▶ **To do**
Within the material below, filter for lines that hold the word "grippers".

==== The data ====

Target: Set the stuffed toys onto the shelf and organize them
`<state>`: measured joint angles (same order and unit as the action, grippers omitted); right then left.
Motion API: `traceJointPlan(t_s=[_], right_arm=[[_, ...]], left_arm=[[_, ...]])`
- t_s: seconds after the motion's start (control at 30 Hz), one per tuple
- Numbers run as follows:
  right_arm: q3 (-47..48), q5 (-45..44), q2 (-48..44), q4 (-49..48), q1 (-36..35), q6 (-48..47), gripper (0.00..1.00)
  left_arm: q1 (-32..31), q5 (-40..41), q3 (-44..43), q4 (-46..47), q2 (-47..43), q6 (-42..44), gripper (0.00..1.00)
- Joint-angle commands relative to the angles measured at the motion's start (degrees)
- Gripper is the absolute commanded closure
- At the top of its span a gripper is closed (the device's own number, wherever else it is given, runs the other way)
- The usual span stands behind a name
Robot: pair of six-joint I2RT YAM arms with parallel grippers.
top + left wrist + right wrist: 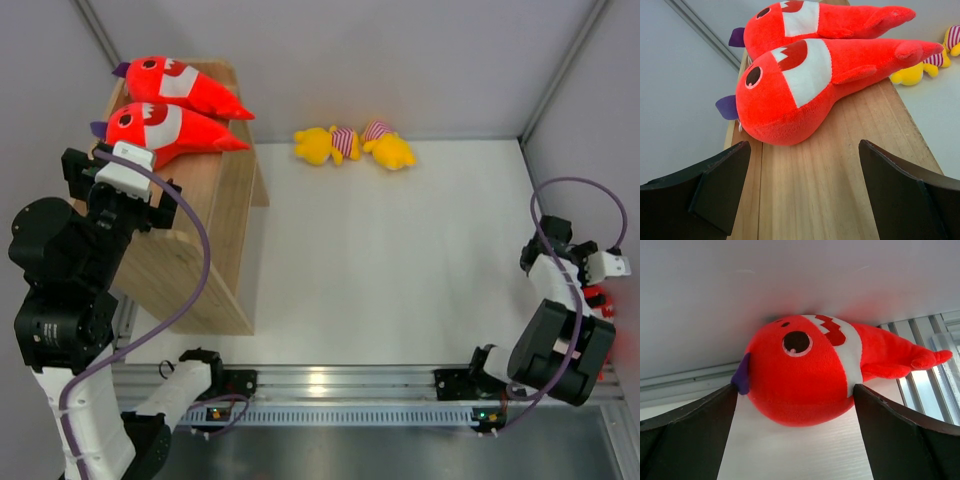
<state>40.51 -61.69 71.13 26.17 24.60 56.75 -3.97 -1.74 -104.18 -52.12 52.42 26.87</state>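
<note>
The third red shark [805, 370] lies far right of the shelf [200, 270], directly before your right tool [795, 390], which stands wide open and holds nothing; its long axis runs across the opening. The left tool [804, 144], open too, hovers over the shelf, so I think the right arm should take it

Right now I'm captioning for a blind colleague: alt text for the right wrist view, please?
A red plush shark with a white toothy belly and purple fin lies on the white table against a grey wall. The right gripper stands wide open, one black finger either side of it.
</note>
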Motion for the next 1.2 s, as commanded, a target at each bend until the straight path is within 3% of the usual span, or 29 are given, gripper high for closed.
traceJointPlan(t_s=[0.0,0.1,0.2,0.23,0.3,0.33,0.43,0.57,0.63,0.7,0.83,0.93,1.0,1.17], right_arm=[[3.43,0.59,3.65,3.27,3.08,3.81,0.01],[4.49,4.19,5.24,3.27,4.93,4.24,0.01],[3.79,7.71,5.16,1.96,7.39,3.72,0.19],[3.44,8.6,4.98,1.17,8.35,3.28,0.4],[1.68,11.92,4.1,-2.59,9.23,1.62,0.58],[0.72,13.42,3.49,-4.79,9.67,0.3,0.79],[-4.46,18.88,-0.72,-14.9,11.78,-5.5,0.98],[-10.0,23.8,-9.76,-22.74,11.44,-8.93,1.0],[-9.14,27.58,-12.15,-22.49,9.78,-11.13,1.0],[-6.6,25.5,-15.66,-20.91,6.27,-13.84,1.0],[-2.02,19.77,-20.68,-19.93,-9.7,-16.76,1.0],[3.94,19.59,-21.91,-18.8,-17.53,-16.76,1.0],[6.24,17.85,-21.92,-18.53,-21.68,-16.67,1.0],[14.83,11.52,-20.16,-19.84,-42.23,-19.22,1.0]], left_arm=[[-0.52,-0.81,-1.81,-0.62,0.57,-0.59,0.04],[-0.6,-0.72,-2.34,-0.97,0.66,-0.51,0.05],[-0.6,-0.37,-2.78,-1.23,0.75,-0.42,0.05],[-0.69,-0.37,-3.13,-1.32,0.66,-0.51,0.05],[-0.78,-0.37,-3.4,-1.49,0.75,-0.42,0.05],[-0.78,-0.37,-3.57,-1.58,0.66,-0.42,0.05],[-1.13,-0.11,-3.84,-2.02,0.49,-0.33,0.05],[-1.22,-0.72,-3.75,-2.72,0.31,-0.33,0.05],[-1.31,-1.6,-3.75,-3.16,0.31,-0.85,0.05],[-1.31,-3.52,-3.84,-3.6,0.49,-1.12,0.06],[-1.31,-10.37,-3.93,-5.01,0.75,-1.12,0.06],[-1.31,-17.85,-3.14,-5.98,0.75,-1.56,0.06],[-1.22,-19.96,-2.26,-5.98,0.75,-1.56,0.07],[-1.31,-22.77,-0.76,-5.89,2.24,-1.38,0.07]])
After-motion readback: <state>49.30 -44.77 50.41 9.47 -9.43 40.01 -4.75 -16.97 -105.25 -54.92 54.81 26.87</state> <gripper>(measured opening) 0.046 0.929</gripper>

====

▶ **Problem solution**
`<state>`: measured joint angles (same order and unit as the action, grippers omitted); right then left.
Robot: pair of six-joint I2RT YAM arms with parallel grippers.

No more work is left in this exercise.